The school sponsors the Notre Dame Peter Vogel Physics Balsa Bridge Building Contest which is open to all Physics 11 & Physics 12 students (as well as external applicants as per the contest's official rules, first observed at the 40th edition in 2020). Originally known as the Notre Dame Balsa Bridge Building Contest, it was renamed in honor of its founding teacher following his retirement.

The school courses are developed by the following departments: Business, Christian Education, English, Humanities, Information Technologies (IT), Languages, Mathematics, Performing Arts, Physical Education, Science (Chemistry, Biology, Physics, Earth Sciences), Social Studies (World History, Geography, etc.), & Visual Arts.

== Athletic performance ==

Notre Dame's team sports insignia, is modelled after University of Notre Dame's Fighting Irish insignia.

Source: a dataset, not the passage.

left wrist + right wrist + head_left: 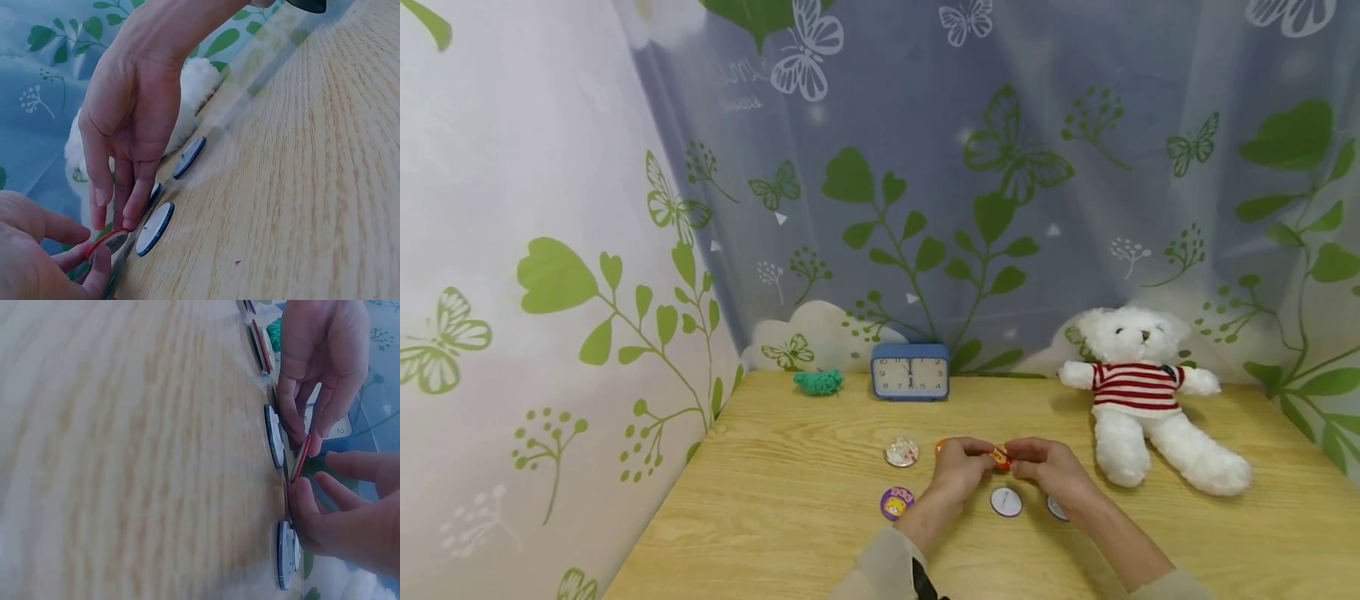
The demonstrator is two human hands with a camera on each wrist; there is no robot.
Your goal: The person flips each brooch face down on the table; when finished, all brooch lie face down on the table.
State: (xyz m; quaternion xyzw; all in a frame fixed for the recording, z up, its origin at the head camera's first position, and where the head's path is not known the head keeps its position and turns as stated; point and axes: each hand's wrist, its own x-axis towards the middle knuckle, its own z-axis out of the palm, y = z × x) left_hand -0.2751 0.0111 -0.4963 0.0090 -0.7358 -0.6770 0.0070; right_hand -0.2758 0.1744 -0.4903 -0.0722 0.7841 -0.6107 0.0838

The school competes in the following sports: Basketball, Cross Country, Field Hockey, Football, Golf, Soccer, Track & Field, Volleyball, & Wrestling.
Notre Dame is an associated member of BC school sports and has received championships from the association in:

| Sport | Gender | Division | Season |
|---|---|---|---|
| Basketball | Girls | "A" | 1975–76 |
| Volleyball | Girls | "A" | 1987–88 |
| Volleyball | Girls | "AA" | 2005–06 |
| Soccer | Girls | "AAA" | 1993–94 |
| Soccer | Boys | "AA" | 2002–03 |
| Soccer | Boys | "AA" | 2006–07 |
| Soccer | Girls | "AA" | 2008–09 |
| Wrestling | Coed | n/a | 2006 |

Recently, Notre Dame has gone on to win high school championships in Soccer, Volleyball, Wrestling and Football.

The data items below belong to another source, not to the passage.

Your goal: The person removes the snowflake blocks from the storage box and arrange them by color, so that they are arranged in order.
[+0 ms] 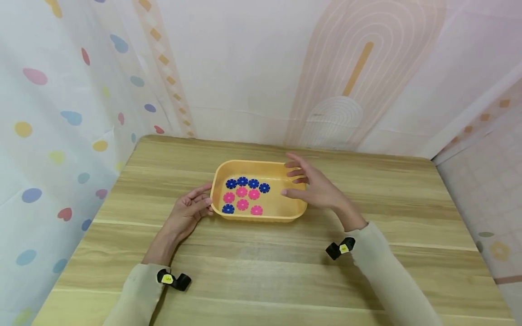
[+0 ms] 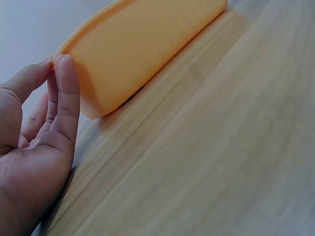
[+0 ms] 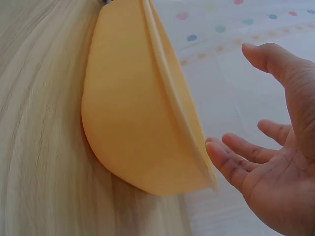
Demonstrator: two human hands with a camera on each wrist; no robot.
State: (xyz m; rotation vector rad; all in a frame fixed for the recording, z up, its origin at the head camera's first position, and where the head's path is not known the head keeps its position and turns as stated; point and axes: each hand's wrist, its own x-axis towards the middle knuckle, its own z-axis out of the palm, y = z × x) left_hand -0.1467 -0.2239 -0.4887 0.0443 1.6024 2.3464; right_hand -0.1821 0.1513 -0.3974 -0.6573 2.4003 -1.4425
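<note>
Left grip (image 1: 189, 212) pinches the tray (image 1: 281, 204) at its left end, thumb at the edge; right grip (image 1: 320, 184) is loose over the right end — fingers spread, holding nothing. Smooth, yellow and round-cornered, the tray sits toward the far side of the worktop (image 1: 265, 267), its long axis running left to right, roughly along the wood grain. Inside lie five blue discs (image 1: 253, 183) and five pink discs (image 1: 242, 192) — round, notched-edged, grouped toward the left end.
</note>
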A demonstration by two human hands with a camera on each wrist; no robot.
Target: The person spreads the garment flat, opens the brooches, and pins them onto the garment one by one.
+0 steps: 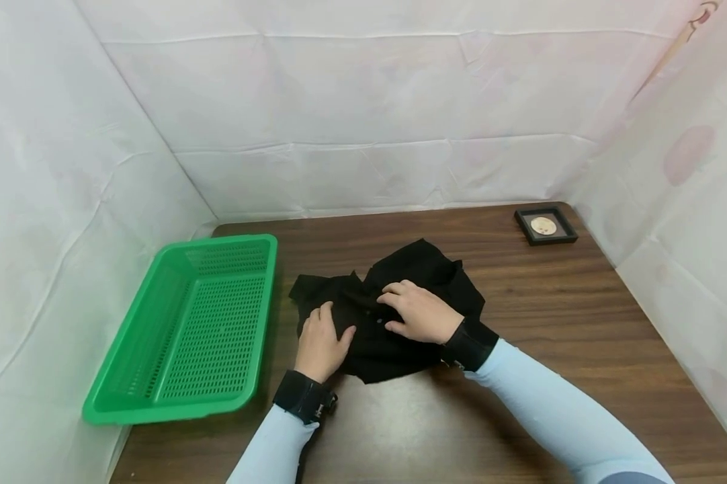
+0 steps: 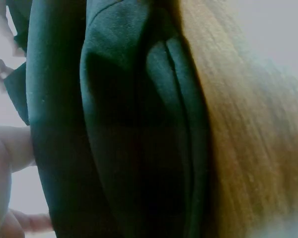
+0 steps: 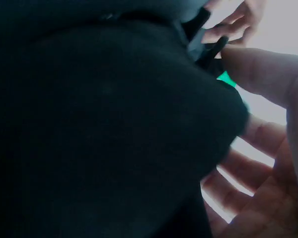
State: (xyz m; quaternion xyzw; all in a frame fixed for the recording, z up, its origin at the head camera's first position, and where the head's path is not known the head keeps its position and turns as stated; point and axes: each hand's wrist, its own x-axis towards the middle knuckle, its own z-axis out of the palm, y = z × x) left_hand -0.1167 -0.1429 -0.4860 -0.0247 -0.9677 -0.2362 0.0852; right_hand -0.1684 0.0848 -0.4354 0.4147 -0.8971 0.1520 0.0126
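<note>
A crumpled black garment (image 1: 420,265) lies in the middle of the wooden table, with a small pale button-like dot (image 1: 379,320) near its centre. On its left part rests my left hand (image 1: 322,344), fingers extended and thumb spread. My right hand (image 1: 422,314) lies over the right part, fingers slightly bent, thumb apart from them. Dark folds of the garment (image 2: 114,99) fill much of the left wrist view, where fingers touch the cloth's edge. In the right wrist view the garment (image 3: 104,124) hides some fingertips, and the thumb (image 3: 260,72) touches a dark strip of cloth.
A green perforated plastic basket (image 1: 173,269) stands at the left of the table, with no contents visible. At the far right corner sits a small black square case (image 1: 553,240) holding a round cream disc (image 1: 543,226). White sheets (image 1: 363,94) hang around the table (image 1: 581,323).
</note>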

The football program has traditionally ranked among the top teams in British Columbia.
- Shrine Bowl Provincial Championships (pre-1975): Won 6 of 7 appearances
- Frank Gnup AAA Provincial Championships (1975–present): Won 8 of 11 appearances

During the month of December, Notre Dame used to host the Christmas Classic Basketball Tournament in honour of the story "The Juggler of Notre Dame". But due to conflicts with 1st term exams, the school retired the tournament and replaced it with the Juggler Invitational Basketball Tournament which is open to Bantam, Junior Varsity & Varsity boys and girls teams, during the month of January.

Both the Varsity Boys and Girls basketball teams participate in the BC Catholic Basketball Championship, one of the largest tournaments in the province of BC.

== Artistic performance ==
Notre Dame provides students with a variety of performing and non-performing arts. The school provides the following productions in Drama Productions: Concert Band, Jazz Band, Show Choir, Concert Choir, Music, Dance Squad, Photography, Yearbook & Visual Arts.

The theatre has traditionally put on productions that have been a source of entertainment for the community and raised revenue for the Performing Arts at ND.

==Notable alumni==
- Al Cameron — offensive lineman (Canadian Football League)
- Glen Clark — 31st Premier of British Columbia (1996–99)
- Michael Cuccione - actor/singer as part of the fictional boy band 2gether, cancer research activist
- Lauren Diewold — former child actress
- Leo Groenewegen — offensive linemen, Ottawa Rough Riders, BC Lions, Edmonton Eskimos (Canadian Football League)
- Glen Jackson — linebacker, BC Lions (Canadian Football League, Grey Cup 1985)
- John Malinosky — offensive linemen, Hamilton Tiger-Cats (Canadian Football League, Grey Cup 1986)
- Ante Milanovic-Litre — running back, Calgary Stampeders (Canadian Football League, Grey Cup 2018)
- Lui Passaglia — punter/kicker, BC Lions (Canadian Football League, Grey Cup 1985, 1994, 2000)
- Niko Sigur — midfielder, Hajduk Split (Croatian Football League), Canada men's national soccer team

== Notes ==

old school of Notre Dame Regional Secondary

Notre Dame is one of four Catholic high schools in Vancouver,
the others being St. Patrick Regional Secondary School, Vancouver College and Little Flower Academy.

A permit was granted in February 2007 by Vancouver City Council for the right to build a new school facility on the old football practice field. The new building consisted of classrooms to accommodate 750 students. In July 2010, the old building was demolished to make way for Phase II.